DIE LINKE. NRW fordert klare Kante von Kraft

Nach den menschenverachtenden und offen rassistischen Pöbeleien des dank seines SPD-Parteibuchs in den Bundesbank-Vorstand beförderten ehemaligen Berliner Finanzsenators Thilo Sarazin darf die SPD nicht einfach zur Tagesordnung übergehen. Verglichen mit Sarazin ist der Rumänen- und Inder-Diskriminierer Jürgen Rüttgers ein rechtspopulistischer Waisenknabe. Das sollte auch die designierte stellvertretende SPD-Parteivorsitzende Hannelore Kraft bedenken, die Rüttgers wegen seiner rechtspopulistischen Ausfälle - zurecht - attakiert hat.

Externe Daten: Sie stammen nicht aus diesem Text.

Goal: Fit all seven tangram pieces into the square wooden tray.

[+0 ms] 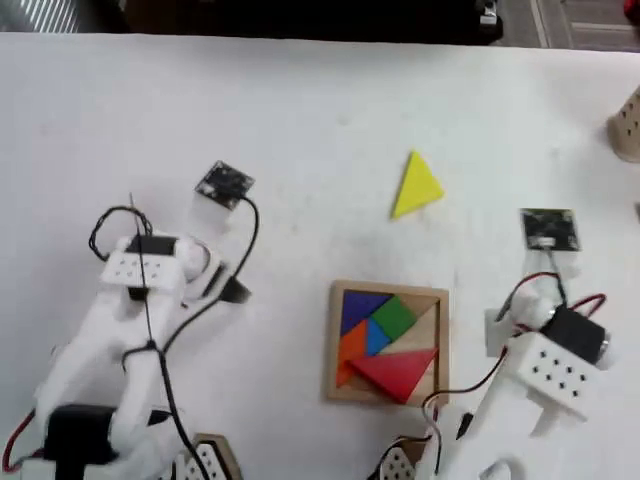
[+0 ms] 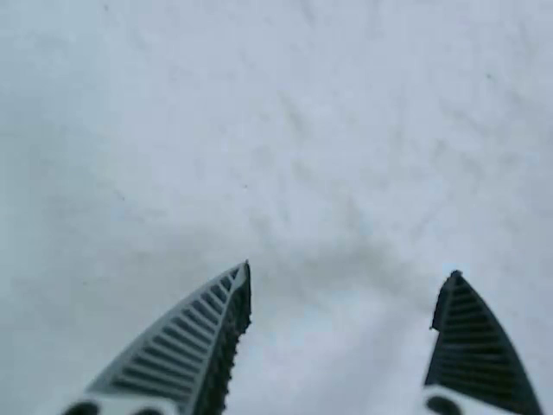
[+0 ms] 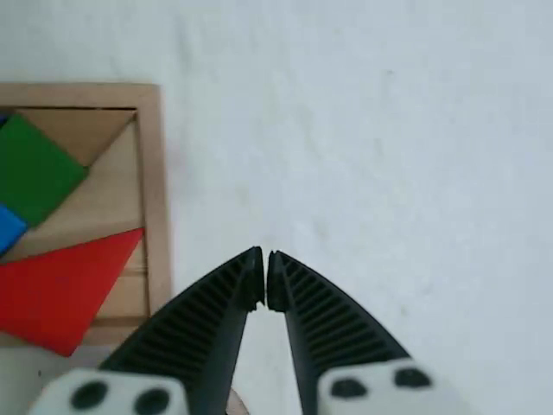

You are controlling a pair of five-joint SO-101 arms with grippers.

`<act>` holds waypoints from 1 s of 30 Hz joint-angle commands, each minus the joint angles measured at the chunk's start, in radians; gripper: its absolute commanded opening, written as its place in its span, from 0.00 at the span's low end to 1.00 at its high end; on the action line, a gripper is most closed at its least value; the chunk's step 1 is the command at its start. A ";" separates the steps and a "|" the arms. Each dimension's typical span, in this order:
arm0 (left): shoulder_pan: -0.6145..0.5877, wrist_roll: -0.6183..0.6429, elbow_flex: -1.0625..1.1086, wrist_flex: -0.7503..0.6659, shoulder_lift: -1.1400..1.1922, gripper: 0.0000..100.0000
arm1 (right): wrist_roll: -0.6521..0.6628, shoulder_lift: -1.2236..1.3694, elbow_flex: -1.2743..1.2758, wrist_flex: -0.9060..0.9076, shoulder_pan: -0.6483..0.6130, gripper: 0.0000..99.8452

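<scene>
The square wooden tray (image 1: 334,340) lies at the front centre of the white table. In it are blue (image 1: 360,306), green (image 1: 394,316) and orange (image 1: 352,346) pieces. A large red triangle (image 1: 395,370) lies with one corner over the tray's front rim. A yellow triangle (image 1: 415,185) lies alone on the table beyond the tray. My right gripper (image 3: 265,281) is shut and empty, just off the tray's rim (image 3: 155,199) beside the red triangle (image 3: 60,294). My left gripper (image 2: 350,270) is open over bare table, its arm (image 1: 140,265) left of the tray.
A beige perforated object (image 1: 626,125) stands at the table's right edge. Both arm bases and their cables sit along the front edge. The table's dark far edge (image 1: 300,25) runs across the back. White tabletop stretches between the arms and the yellow piece.
</scene>
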 commanded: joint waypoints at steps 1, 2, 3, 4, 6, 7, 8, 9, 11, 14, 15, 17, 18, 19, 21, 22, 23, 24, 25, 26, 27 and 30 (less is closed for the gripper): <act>-0.022 0.014 -0.127 -0.012 0.120 0.33 | 0.143 -0.025 -0.055 0.073 -0.130 0.02; -0.027 0.014 -0.155 0.008 0.153 0.33 | 0.206 -0.010 -0.058 0.102 -0.182 0.02; -0.027 0.014 -0.184 0.029 0.176 0.33 | 0.265 0.008 -0.058 0.140 -0.232 0.02; -0.027 0.014 -0.204 0.044 0.197 0.33 | 0.318 0.030 -0.057 0.182 -0.286 0.02; -0.027 0.014 -0.229 0.061 0.223 0.33 | 0.373 0.074 -0.055 0.240 -0.406 0.03; -0.027 0.014 -0.229 0.061 0.226 0.33 | 0.384 0.094 -0.055 0.248 -0.456 0.04; -0.027 0.014 -0.229 0.061 0.226 0.33 | 0.387 0.116 -0.055 0.248 -0.496 0.05; -0.027 0.012 -0.229 0.061 0.226 0.33 | 0.399 0.134 -0.055 0.248 -0.536 0.07; -0.027 0.012 -0.227 0.057 0.226 0.33 | 0.459 0.165 -0.054 0.251 -0.605 0.11; -0.039 0.012 -0.229 0.055 0.226 0.33 | 0.574 0.186 -0.014 0.248 -0.697 0.16; -0.044 0.012 -0.232 0.055 0.226 0.33 | 0.603 0.189 0.011 0.239 -0.725 0.17; -0.050 0.012 -0.232 0.055 0.226 0.33 | 0.637 0.188 0.074 0.188 -0.756 0.17; -0.050 0.012 -0.232 0.055 0.226 0.33 | 0.644 0.188 0.106 0.148 -0.760 0.17; -0.050 0.012 -0.233 0.054 0.226 0.33 | 0.647 0.188 0.140 0.101 -0.757 0.16; -0.048 0.012 -0.233 0.054 0.226 0.33 | 0.646 0.188 0.199 0.010 -0.740 0.12; -0.048 0.012 -0.233 0.054 0.226 0.33 | 0.643 0.188 0.222 -0.031 -0.728 0.11; -0.047 0.012 -0.233 0.052 0.226 0.33 | 0.640 0.188 0.241 -0.065 -0.716 0.09; -0.047 0.012 -0.233 0.044 0.226 0.33 | 0.618 0.188 0.253 -0.093 -0.707 0.08; -0.047 0.012 -0.233 0.040 0.226 0.33 | 0.577 0.188 0.259 -0.119 -0.700 0.07; -0.047 0.012 -0.233 0.038 0.226 0.33 | 0.532 0.188 0.261 -0.140 -0.696 0.07; -0.045 0.012 -0.233 0.038 0.226 0.33 | 0.488 0.188 0.259 -0.154 -0.691 0.07; -0.044 0.012 -0.233 0.037 0.226 0.33 | 0.396 0.182 0.249 -0.166 -0.699 0.07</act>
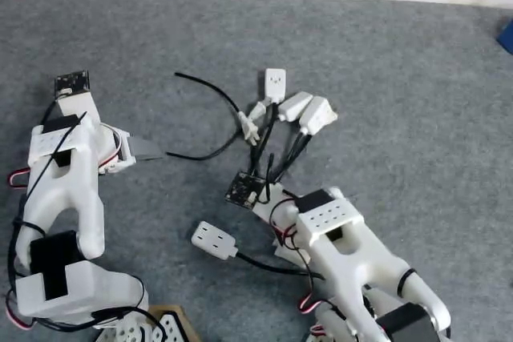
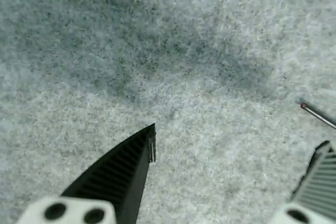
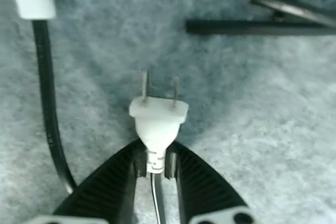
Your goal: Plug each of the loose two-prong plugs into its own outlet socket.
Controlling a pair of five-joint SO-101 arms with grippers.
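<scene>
At the left, the left gripper (image 1: pixel 143 148) is hanging released over bare grey carpet (image 2: pixel 157 35), holding nothing. Right of it, a white outlet socket (image 1: pixel 213 239) is lying near. Farther off, a loose two-prong plug (image 1: pixel 249 126) is sitting beside a cluster of outlet sockets (image 1: pixel 295 106). The right gripper (image 3: pixel 156 157) is pinching a white held plug (image 3: pixel 157 115) by its narrow neck, prongs pointing away. It is looking light, rigid and probably slick, so a hold on the wider body would likely be resisting twist better. Black cords (image 3: pixel 247 26) are lying across the way ahead.
</scene>
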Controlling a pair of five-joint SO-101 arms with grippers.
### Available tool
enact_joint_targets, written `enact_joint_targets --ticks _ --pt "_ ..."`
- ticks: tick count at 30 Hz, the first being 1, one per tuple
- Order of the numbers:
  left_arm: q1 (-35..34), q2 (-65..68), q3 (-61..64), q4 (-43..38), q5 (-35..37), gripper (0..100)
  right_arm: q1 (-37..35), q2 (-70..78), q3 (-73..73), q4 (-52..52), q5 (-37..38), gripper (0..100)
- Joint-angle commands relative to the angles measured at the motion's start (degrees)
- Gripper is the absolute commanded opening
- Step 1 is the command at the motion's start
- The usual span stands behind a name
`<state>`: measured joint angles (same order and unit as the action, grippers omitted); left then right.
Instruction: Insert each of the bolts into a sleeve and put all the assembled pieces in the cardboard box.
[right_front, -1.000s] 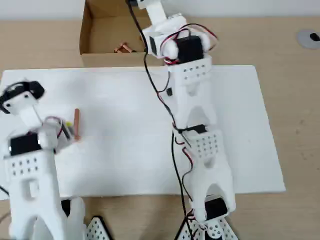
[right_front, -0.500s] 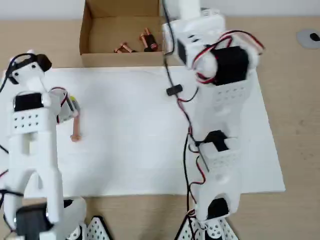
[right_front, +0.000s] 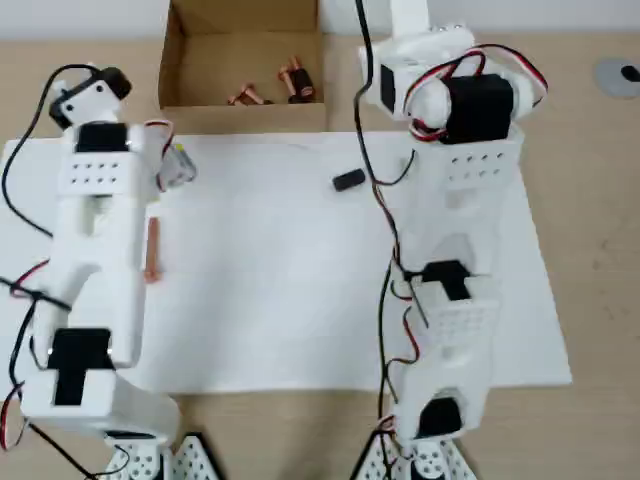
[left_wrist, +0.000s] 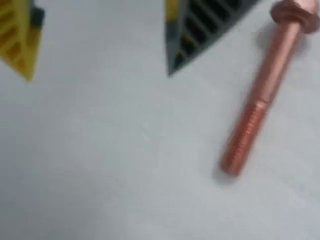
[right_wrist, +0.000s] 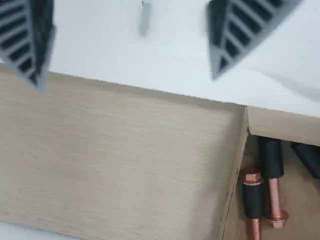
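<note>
Copper bolt (right_front: 152, 248) lies alone on the white sheet (right_front: 260, 300) at left; drop-off just done.
Right hand (right_wrist: 125, 75), released, has backed off the cardboard box (right_front: 245, 118), which now seems to hold three assembled pieces (right_front: 295, 80); left hand (left_wrist: 97, 65), spread open, came forward over the bolt.

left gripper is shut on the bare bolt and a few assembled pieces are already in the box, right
No: the left gripper is open, and the bare bolt lies loose on the white sheet beside it, as the left wrist view shows. Assembled pieces are in the box.
</note>
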<state>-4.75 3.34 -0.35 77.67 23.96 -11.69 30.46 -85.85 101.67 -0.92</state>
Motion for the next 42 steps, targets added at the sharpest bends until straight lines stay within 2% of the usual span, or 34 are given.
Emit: enact_joint_targets --ticks 1,7,13,19,23,26,30,34,42 --pt "-0.44 1.89 -3.96 5.10 4.04 19 1.10 -3.38 0.04 0.88 -0.44 25.3" --pt "-5.19 4.18 -3.96 10.20 -10.46 19 2.07 -5.93 1.63 0.88 -0.44 25.3" --pt "-6.77 4.18 -3.96 13.45 -17.41 19 3.03 -10.68 11.82 0.88 -0.53 25.3" --pt "-7.30 4.70 0.79 12.75 -19.25 19 4.53 -18.07 22.73 0.79 -0.18 25.3" --pt "-7.38 4.18 6.77 7.03 -18.99 19 6.29 -22.90 29.58 0.79 -0.09 25.3" --pt "-7.12 4.35 8.62 6.15 -18.81 19 7.69 -26.24 35.21 0.70 -0.09 25.3" --pt "-7.82 4.62 9.76 5.98 -18.90 13 9.19 -30.81 42.33 0.44 -0.09 25.3" --pt "-9.41 4.53 10.90 3.52 -19.25 13 9.45 -34.95 47.87 0.35 0.00 25.3" --pt "-10.64 4.70 15.47 -2.29 -25.93 13 9.45 -42.24 57.80 -3.43 2.29 25.3"
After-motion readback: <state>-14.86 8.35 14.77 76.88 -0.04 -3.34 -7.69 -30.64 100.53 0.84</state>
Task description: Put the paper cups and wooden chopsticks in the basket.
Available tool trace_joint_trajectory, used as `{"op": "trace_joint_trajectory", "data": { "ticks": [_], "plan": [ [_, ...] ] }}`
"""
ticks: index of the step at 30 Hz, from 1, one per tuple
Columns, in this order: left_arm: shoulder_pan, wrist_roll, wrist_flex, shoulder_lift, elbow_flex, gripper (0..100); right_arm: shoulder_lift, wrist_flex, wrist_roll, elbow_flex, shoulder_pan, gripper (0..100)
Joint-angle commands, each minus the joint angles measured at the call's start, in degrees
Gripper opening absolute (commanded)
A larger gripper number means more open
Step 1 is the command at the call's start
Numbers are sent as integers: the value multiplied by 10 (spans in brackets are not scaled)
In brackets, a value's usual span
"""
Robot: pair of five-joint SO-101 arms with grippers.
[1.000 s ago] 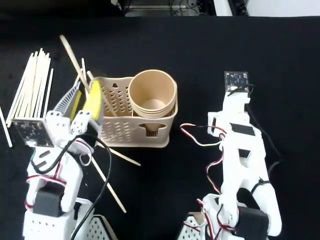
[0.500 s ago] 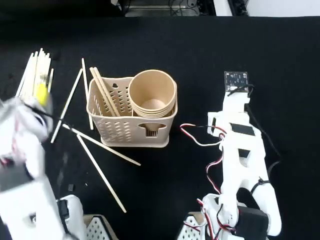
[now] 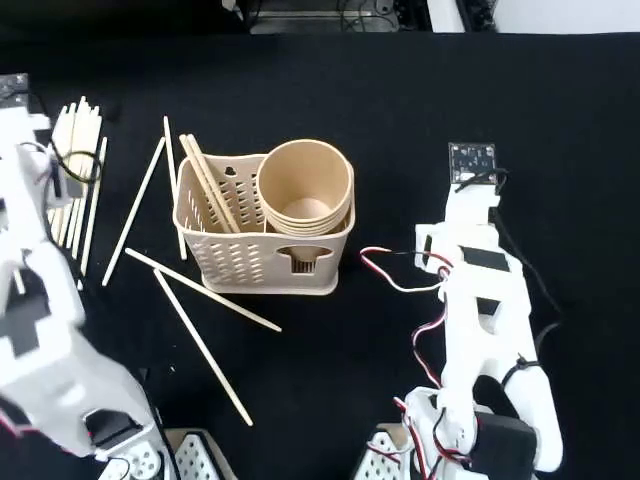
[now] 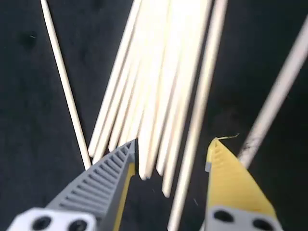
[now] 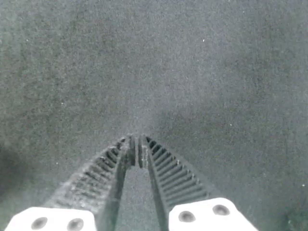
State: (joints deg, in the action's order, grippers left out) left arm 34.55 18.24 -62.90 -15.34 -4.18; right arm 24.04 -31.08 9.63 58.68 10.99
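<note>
The black cloth-covered table (image 3: 560, 120) has wide bare room across its right half and along its far edge, while the left side is crowded. A beige perforated plastic basket (image 3: 245, 262) stands left of centre. A stack of tan paper cups (image 3: 305, 180) sits upright in its right part, and a few leaning wooden chopsticks (image 3: 210, 185) rest in its left part. Four loose wooden chopsticks (image 3: 200, 345) lie scattered on the cloth to the left of and in front of the basket. A bundle of pale wooden chopsticks (image 3: 82, 130) lies near the table's left edge, under the left arm (image 3: 30, 260). The left claw (image 4: 173, 143) hangs just above the bundle's ends, its grey and yellow fingers spread wide and gripping nothing; several sticks lie beneath the gap. The right claw (image 5: 137, 147) is closed tight and empty over bare cloth, well to the right of the basket
</note>
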Motion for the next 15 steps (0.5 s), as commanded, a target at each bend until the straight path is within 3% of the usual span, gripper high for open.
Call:
{"op": "trace_joint_trajectory", "data": {
  "ticks": [1,9,15],
  "plan": [
    [19,11,-41,-215,-277,239,13,9,0,-1,-9,35],
    [5,11,-171,-523,-676,220,13,9,0,-1,-9,35],
    [7,11,-257,-687,-922,20,13,9,0,-1,-9,35]
  ]
}}
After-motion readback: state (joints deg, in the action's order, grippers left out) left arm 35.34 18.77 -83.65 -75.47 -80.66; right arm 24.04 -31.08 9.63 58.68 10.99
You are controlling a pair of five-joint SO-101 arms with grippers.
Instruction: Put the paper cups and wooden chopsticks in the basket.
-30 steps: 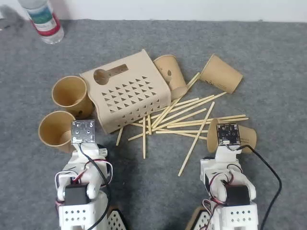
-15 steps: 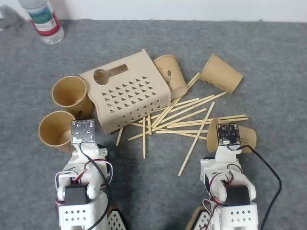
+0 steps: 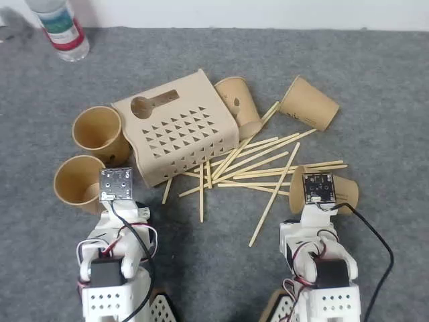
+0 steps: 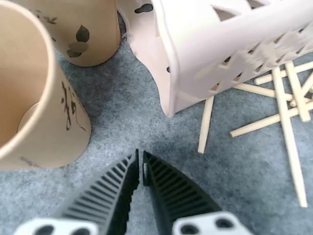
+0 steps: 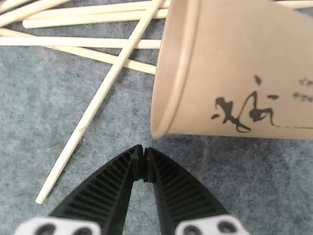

Jetzt muss sie beweisen, dass Volksverhetzung auch in ihrer eigenen Partei kein Kavaliersdelikt ist. Der stellvertretende Landessprecher der LINKEN. NRW Helmut Manz stellt klar: "Eine SPD, die nach rechts so offen ist wie Sarazin, disqualifiziert sich selbst als glaubwürdige politische Kraft im Kampf gegen Rassismus in unserem Land."